* _REQUIRED ACTION_
Nothing but the lines from the one showing "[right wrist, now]" through the final line of the data below belongs in the answer, duplicated exactly and without pictures.

* _RAW DATA_
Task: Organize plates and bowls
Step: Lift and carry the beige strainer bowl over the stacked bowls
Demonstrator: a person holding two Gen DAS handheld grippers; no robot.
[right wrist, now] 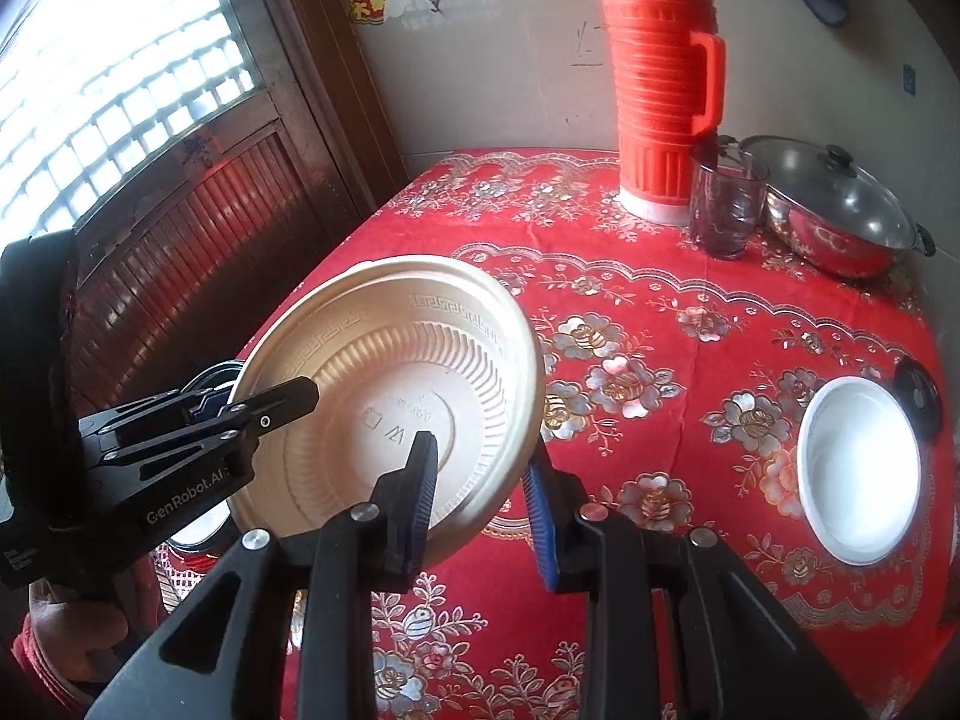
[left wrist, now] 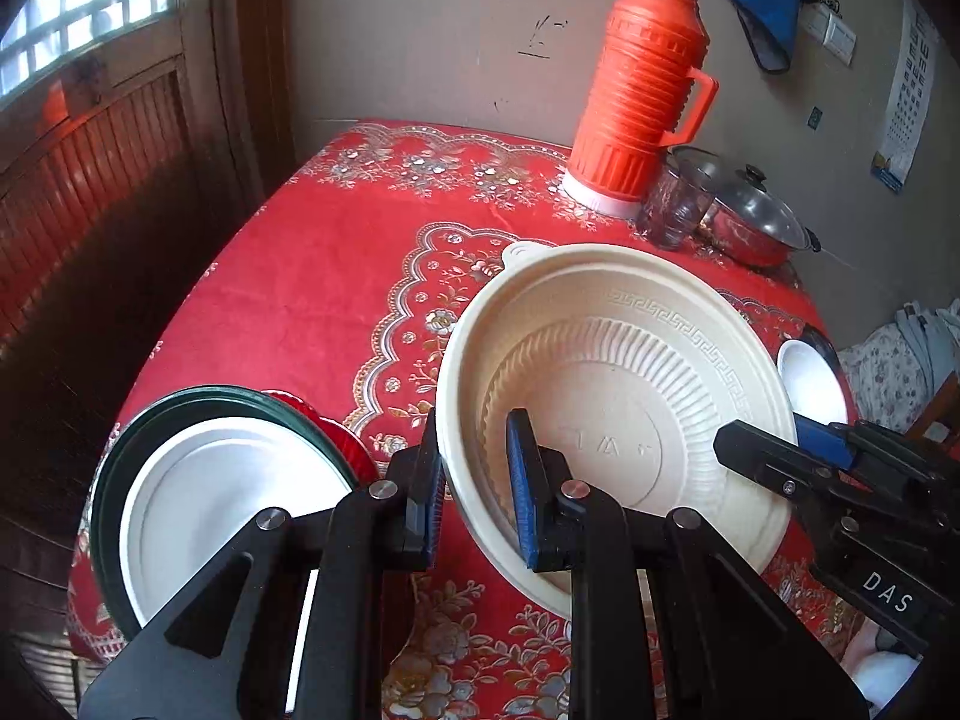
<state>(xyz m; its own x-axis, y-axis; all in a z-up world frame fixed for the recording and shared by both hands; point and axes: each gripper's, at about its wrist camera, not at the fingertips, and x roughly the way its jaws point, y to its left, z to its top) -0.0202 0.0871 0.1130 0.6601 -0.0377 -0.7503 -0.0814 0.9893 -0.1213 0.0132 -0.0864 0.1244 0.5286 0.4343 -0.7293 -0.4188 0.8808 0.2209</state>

* _RESPONSE TO THIS TASK_
[right wrist, now] 
[left wrist, now] 
<state>(xyz m; its own x-axis, y-axis; all in a z-up world frame fixed for the recording and shared by both hands; point and axes: each gripper's, at about its wrist camera, not at the fingertips, and x roughly the way its jaws point, y to its left, z to its top) -0.0202 0.0871 0.1130 0.6601 -0.0377 -0.7503 -0.0814 0.9893 -0.1213 0.0132 -0.0864 0.1244 0.5286 0.4343 -0.7293 -0.4188 0.8808 0.2209</state>

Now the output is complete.